Output exactly the lines that run from the top of the entries to the line holding "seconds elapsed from", including both of those lines.

- - - - -

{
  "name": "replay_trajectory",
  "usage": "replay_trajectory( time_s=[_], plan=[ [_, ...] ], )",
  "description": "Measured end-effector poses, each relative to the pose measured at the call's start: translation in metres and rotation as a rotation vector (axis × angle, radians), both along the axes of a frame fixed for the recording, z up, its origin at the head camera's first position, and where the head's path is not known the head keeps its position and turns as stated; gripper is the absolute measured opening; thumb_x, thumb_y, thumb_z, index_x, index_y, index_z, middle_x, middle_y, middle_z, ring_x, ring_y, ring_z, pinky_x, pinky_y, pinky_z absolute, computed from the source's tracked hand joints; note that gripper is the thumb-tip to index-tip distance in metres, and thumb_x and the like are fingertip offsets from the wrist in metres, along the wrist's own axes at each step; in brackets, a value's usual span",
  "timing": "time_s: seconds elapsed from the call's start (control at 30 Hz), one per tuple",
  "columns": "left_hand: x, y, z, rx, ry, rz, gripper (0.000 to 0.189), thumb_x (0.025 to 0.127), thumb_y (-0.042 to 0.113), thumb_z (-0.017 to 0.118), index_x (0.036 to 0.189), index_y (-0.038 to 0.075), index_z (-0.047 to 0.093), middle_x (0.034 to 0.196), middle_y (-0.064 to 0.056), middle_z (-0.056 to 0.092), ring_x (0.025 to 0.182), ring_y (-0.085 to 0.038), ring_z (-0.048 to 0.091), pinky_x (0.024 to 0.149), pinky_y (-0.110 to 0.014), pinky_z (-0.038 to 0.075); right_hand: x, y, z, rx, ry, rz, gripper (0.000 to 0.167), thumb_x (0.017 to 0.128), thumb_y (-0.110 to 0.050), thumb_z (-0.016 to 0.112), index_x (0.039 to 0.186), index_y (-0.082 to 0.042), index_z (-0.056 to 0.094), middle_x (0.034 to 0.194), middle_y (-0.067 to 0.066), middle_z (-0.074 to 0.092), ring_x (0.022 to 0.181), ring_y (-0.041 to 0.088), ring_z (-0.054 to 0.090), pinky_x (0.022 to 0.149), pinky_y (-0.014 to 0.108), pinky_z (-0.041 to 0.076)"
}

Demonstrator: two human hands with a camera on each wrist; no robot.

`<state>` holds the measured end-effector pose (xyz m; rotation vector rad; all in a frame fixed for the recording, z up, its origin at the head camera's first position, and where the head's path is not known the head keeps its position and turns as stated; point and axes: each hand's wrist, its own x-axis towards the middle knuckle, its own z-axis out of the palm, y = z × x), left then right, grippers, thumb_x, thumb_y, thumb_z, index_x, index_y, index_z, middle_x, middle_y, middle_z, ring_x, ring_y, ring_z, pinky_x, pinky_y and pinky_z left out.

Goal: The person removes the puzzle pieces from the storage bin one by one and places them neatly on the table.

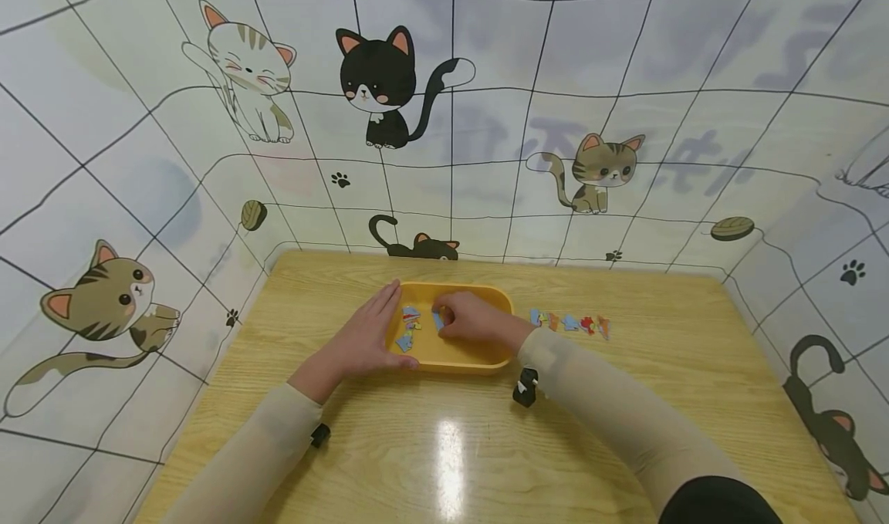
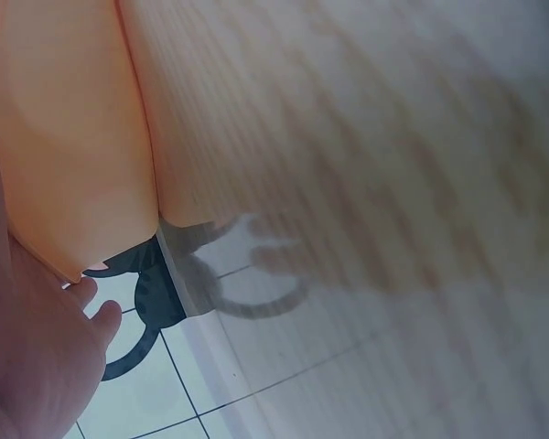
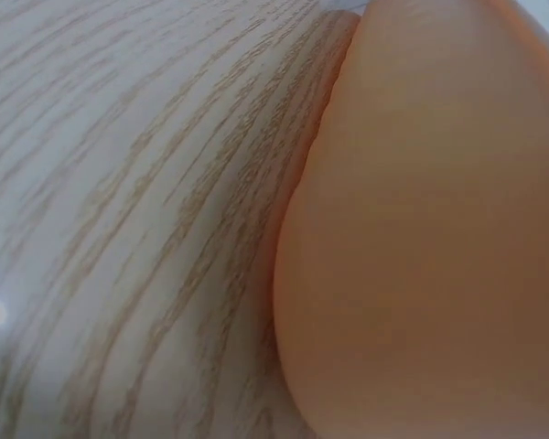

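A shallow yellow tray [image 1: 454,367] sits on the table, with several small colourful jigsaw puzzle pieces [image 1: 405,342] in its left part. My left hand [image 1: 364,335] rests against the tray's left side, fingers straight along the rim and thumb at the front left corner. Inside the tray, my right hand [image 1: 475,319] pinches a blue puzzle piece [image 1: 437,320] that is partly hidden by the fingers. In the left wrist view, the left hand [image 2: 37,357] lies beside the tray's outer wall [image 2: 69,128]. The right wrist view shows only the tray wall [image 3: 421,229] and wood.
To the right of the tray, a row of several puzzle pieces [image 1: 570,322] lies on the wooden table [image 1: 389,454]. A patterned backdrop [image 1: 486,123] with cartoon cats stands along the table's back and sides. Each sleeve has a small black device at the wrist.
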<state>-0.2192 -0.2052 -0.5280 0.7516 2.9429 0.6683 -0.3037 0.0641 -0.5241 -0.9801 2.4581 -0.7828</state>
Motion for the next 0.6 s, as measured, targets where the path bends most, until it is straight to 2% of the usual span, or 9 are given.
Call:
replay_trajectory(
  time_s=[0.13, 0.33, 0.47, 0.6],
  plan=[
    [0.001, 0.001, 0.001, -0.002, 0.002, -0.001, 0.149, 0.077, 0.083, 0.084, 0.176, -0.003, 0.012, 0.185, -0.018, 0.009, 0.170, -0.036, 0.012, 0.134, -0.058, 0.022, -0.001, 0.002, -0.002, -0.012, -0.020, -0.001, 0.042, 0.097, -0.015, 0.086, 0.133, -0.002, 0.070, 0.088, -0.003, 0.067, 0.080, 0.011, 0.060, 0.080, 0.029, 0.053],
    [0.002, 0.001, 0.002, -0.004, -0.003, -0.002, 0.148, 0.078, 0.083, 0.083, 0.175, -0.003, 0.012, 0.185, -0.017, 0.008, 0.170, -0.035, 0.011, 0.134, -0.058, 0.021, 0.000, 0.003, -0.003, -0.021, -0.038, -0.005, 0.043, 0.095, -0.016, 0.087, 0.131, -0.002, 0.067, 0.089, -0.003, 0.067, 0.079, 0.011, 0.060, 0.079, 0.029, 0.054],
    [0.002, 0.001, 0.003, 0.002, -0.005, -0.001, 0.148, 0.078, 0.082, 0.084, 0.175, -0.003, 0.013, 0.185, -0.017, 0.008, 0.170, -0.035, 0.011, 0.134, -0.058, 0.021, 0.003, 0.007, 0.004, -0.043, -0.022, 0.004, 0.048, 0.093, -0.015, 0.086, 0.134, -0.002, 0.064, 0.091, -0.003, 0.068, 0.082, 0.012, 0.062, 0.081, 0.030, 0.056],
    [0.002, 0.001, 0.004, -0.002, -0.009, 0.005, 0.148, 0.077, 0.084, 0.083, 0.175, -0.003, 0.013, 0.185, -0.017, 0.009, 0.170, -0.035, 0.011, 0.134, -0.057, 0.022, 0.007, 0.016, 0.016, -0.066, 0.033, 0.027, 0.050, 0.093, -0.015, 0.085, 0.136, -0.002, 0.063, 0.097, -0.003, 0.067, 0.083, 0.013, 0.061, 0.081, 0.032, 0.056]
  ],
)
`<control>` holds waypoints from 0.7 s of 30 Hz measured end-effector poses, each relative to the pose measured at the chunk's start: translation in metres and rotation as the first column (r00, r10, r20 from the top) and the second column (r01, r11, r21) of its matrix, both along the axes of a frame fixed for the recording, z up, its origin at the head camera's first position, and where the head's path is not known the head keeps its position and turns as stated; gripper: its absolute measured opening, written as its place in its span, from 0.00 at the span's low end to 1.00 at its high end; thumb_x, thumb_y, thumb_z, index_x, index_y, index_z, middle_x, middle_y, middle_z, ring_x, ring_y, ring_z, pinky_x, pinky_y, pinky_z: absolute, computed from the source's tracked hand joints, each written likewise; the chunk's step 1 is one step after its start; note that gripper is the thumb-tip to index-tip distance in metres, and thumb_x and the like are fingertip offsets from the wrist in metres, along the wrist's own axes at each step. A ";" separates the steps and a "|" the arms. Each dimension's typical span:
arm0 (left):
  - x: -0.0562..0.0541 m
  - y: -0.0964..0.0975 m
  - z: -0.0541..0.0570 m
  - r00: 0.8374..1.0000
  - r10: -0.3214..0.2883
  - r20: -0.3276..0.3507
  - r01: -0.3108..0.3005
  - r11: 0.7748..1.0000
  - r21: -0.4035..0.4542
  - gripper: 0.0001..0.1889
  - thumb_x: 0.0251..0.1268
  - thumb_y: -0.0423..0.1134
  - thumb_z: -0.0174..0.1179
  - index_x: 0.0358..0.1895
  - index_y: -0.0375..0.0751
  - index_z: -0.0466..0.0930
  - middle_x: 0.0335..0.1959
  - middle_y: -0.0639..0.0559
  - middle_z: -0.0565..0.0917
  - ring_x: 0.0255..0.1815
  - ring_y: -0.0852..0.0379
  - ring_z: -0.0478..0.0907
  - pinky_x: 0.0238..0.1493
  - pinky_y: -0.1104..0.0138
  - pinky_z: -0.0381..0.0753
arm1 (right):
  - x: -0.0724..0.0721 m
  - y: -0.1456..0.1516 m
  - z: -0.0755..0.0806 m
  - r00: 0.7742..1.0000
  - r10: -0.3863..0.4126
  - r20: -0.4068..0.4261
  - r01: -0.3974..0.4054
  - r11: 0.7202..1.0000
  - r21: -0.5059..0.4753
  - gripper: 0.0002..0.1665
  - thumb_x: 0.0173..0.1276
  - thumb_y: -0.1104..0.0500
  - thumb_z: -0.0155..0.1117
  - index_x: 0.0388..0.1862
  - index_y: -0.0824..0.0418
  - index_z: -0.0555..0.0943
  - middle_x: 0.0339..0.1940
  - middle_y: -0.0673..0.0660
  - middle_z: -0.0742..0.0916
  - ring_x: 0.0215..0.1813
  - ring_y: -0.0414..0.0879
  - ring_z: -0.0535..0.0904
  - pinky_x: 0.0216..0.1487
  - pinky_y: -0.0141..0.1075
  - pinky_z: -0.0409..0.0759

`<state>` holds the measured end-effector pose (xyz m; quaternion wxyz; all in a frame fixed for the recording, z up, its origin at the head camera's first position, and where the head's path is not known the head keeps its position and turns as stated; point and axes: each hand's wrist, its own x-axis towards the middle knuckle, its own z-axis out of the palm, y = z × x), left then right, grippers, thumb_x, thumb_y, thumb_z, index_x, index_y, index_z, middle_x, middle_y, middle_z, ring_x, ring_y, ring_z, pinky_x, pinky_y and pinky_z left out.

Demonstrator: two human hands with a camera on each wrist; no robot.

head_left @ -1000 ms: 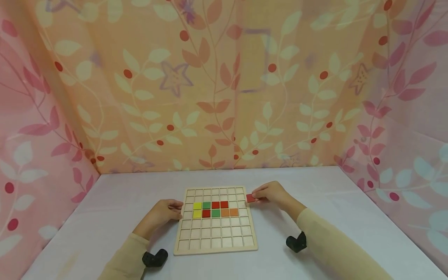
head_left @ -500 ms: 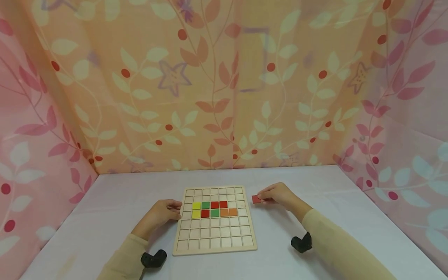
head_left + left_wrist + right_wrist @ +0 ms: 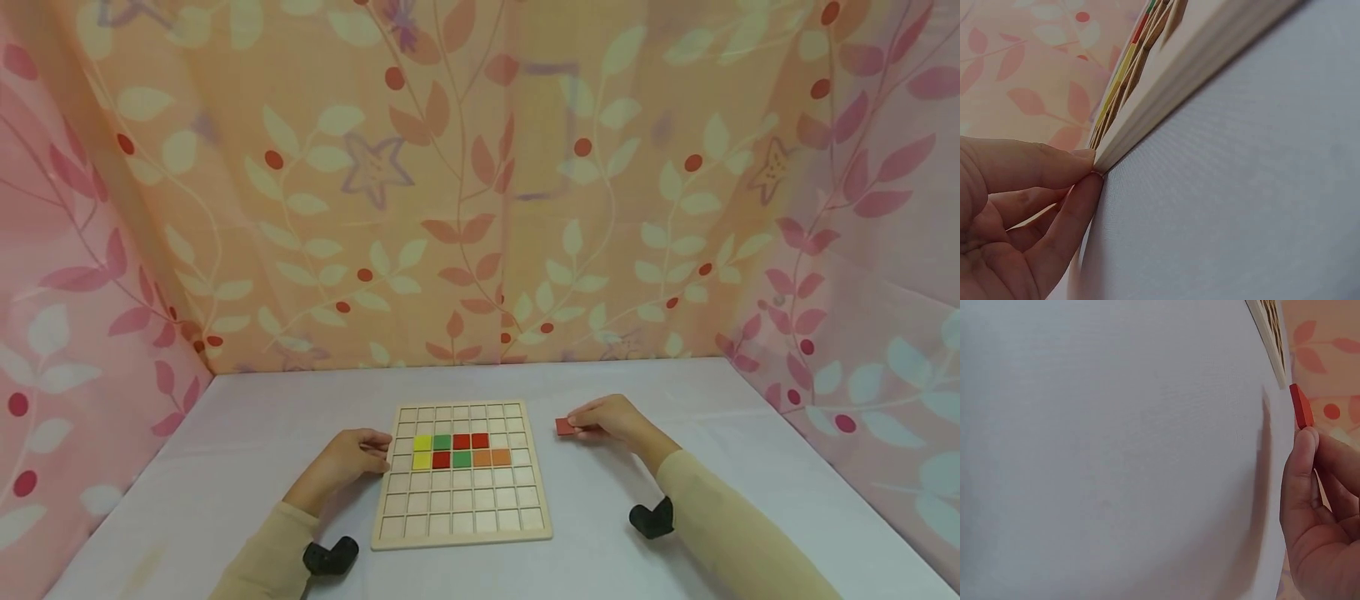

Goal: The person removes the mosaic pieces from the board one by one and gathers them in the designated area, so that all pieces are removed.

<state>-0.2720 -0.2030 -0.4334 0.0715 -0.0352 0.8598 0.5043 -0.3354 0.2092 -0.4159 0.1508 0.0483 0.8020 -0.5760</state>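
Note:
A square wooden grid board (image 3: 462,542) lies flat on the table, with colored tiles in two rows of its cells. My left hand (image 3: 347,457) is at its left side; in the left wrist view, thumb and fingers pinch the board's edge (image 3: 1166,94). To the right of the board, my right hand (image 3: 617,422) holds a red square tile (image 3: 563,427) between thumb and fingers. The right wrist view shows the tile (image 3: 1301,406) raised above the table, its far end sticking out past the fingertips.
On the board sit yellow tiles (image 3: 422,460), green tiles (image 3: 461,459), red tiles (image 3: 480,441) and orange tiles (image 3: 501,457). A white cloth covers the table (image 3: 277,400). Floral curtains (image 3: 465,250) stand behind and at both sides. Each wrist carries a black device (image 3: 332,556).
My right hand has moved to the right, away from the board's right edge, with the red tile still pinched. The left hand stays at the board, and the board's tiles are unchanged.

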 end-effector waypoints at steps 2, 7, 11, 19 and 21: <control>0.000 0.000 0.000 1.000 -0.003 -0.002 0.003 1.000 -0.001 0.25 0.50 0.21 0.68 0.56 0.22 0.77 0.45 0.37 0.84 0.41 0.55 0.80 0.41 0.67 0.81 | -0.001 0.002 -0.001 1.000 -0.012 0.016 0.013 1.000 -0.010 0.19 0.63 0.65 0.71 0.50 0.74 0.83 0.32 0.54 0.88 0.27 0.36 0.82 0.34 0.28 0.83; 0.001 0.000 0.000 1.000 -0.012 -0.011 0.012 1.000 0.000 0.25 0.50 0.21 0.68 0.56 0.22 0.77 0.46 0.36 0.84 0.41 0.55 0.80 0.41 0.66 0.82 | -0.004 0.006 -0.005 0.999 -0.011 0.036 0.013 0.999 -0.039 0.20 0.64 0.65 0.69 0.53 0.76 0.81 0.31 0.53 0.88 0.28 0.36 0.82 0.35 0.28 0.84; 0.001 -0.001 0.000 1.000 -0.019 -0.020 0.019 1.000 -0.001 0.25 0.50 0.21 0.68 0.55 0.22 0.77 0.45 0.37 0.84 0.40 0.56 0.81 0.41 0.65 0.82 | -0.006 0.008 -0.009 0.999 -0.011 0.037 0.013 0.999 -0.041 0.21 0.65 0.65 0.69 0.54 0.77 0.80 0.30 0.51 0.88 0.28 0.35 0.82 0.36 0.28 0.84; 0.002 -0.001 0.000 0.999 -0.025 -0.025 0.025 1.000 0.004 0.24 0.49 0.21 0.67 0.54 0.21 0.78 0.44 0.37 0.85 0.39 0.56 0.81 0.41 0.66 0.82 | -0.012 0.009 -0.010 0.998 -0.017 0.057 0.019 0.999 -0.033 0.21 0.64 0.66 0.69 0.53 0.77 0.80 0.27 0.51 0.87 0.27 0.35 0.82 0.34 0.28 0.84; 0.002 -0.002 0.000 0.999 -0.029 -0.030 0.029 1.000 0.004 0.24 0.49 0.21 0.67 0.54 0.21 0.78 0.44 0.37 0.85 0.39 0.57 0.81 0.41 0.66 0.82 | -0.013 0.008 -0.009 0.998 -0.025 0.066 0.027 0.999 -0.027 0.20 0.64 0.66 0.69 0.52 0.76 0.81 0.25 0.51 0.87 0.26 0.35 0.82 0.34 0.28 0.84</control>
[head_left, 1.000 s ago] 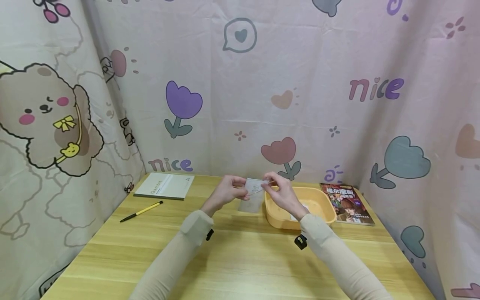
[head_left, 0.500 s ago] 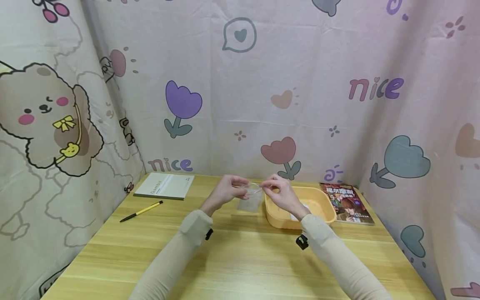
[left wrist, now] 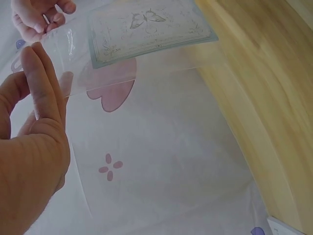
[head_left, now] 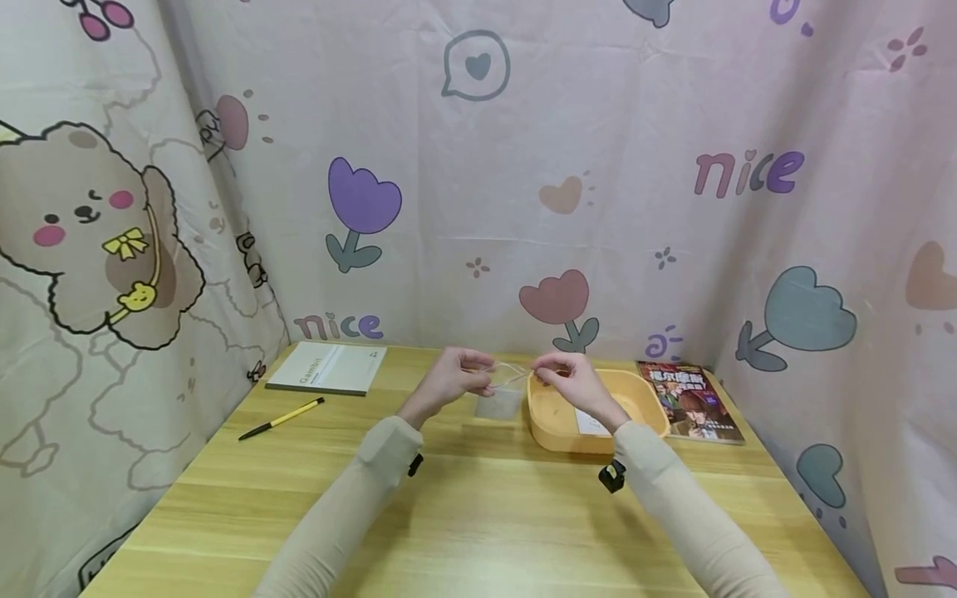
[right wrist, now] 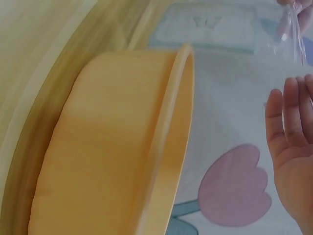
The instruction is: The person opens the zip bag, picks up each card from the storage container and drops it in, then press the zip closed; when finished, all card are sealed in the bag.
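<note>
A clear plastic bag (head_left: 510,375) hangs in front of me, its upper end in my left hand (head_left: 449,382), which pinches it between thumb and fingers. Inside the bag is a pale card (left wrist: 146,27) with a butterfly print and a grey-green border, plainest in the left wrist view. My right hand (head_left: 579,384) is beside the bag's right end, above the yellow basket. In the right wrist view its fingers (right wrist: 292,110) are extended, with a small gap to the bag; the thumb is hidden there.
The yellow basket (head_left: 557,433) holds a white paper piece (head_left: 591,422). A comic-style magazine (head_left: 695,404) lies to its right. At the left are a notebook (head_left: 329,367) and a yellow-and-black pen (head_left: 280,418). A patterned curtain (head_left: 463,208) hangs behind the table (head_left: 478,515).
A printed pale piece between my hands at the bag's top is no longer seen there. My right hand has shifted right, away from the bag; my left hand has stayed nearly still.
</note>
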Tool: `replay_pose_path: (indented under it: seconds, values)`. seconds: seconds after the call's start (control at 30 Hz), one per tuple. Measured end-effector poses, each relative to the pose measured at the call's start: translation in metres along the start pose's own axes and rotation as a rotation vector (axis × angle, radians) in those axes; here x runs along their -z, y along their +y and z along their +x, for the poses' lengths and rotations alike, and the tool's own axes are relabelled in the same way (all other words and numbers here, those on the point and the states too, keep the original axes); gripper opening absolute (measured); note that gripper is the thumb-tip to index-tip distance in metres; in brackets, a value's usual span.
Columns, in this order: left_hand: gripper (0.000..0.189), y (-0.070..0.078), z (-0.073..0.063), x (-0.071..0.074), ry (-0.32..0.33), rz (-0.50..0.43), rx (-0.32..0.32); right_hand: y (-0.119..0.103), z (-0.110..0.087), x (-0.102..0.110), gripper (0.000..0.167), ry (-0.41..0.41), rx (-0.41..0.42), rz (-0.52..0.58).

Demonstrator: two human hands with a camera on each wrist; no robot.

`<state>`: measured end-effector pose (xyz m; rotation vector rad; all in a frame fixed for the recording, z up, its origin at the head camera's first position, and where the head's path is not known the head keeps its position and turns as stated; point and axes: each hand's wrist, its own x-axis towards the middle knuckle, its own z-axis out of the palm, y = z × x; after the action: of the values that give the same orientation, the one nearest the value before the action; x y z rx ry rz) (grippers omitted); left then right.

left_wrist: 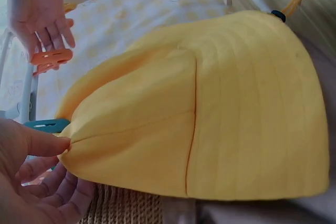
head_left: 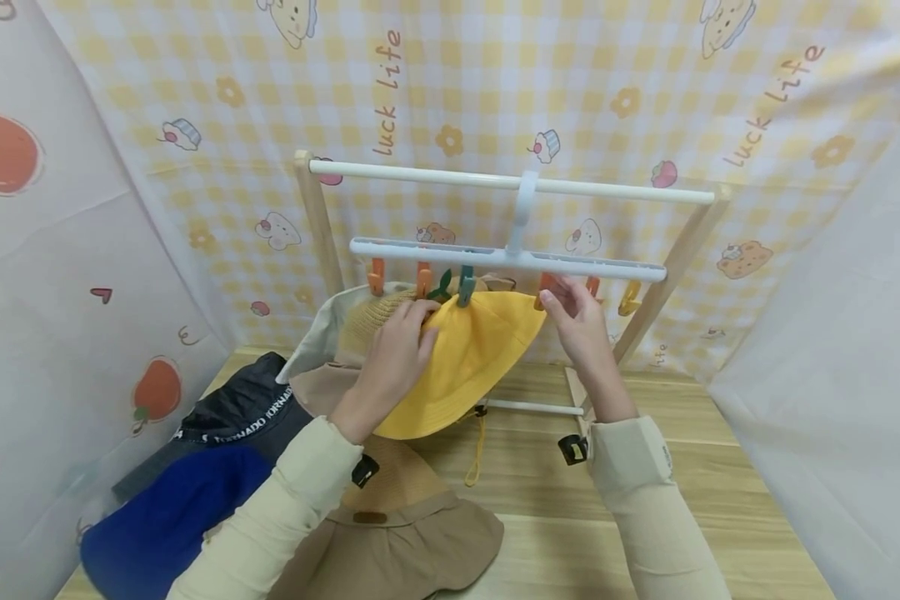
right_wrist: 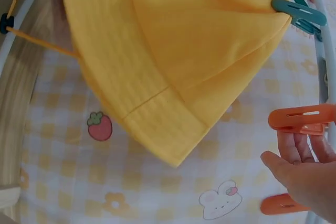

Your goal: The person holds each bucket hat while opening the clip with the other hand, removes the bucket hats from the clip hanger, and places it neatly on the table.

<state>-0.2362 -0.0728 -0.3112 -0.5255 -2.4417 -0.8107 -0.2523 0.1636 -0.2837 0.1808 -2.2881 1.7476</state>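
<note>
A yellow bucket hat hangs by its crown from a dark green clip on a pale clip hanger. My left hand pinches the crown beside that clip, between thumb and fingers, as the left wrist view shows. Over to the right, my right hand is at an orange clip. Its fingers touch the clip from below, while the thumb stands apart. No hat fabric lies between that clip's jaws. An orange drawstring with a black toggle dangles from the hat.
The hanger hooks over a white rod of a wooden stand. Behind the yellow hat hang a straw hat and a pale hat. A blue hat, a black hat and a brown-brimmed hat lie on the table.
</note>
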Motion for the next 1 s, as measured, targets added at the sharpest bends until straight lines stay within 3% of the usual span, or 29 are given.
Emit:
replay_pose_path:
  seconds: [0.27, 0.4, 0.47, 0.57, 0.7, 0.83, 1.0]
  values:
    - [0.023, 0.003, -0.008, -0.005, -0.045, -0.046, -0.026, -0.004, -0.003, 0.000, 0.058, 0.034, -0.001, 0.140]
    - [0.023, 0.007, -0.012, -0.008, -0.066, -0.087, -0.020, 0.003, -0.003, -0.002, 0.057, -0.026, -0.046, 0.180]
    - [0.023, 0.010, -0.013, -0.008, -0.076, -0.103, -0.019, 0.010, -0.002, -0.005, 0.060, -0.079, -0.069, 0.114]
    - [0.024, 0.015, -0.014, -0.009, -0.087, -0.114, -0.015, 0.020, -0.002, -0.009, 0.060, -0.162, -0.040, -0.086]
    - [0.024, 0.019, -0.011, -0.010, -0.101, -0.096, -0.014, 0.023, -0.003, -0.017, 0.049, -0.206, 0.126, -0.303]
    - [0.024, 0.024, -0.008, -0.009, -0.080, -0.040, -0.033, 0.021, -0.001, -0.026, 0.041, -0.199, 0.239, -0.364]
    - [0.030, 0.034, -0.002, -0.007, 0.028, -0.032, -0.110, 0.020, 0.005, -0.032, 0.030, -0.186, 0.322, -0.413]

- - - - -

OUTPUT OF THE EXERCISE —
{
  "name": "replay_trajectory",
  "usage": "replay_trajectory( time_s=[_], plan=[ [_, ...] ], )",
  "description": "Measured end-effector poses, each relative to the pose measured at the call's start: translation in metres and rotation as a rotation vector (axis × angle, radians), both along the axes of a frame fixed for the recording, z up, its origin at the head camera's first position, and where the head's path is not known the head keeps its position and turns as stated; gripper is the absolute measured opening; thumb_x, thumb_y, thumb_z, index_x, index_y, index_z, middle_x, middle_y, middle_z, ring_x, ring_y, ring_z, pinky_x, pinky_y, pinky_z absolute, computed from the source's tracked hand joints; note that gripper is the thumb-tip to index-tip distance in metres, and thumb_x and the like are fingertip offsets from the wrist in metres, along the wrist's own axes at each step; in brackets, a value's usual span",
  "timing": "time_s: seconds elapsed from the call's start (control at 30 Hz), one per tuple",

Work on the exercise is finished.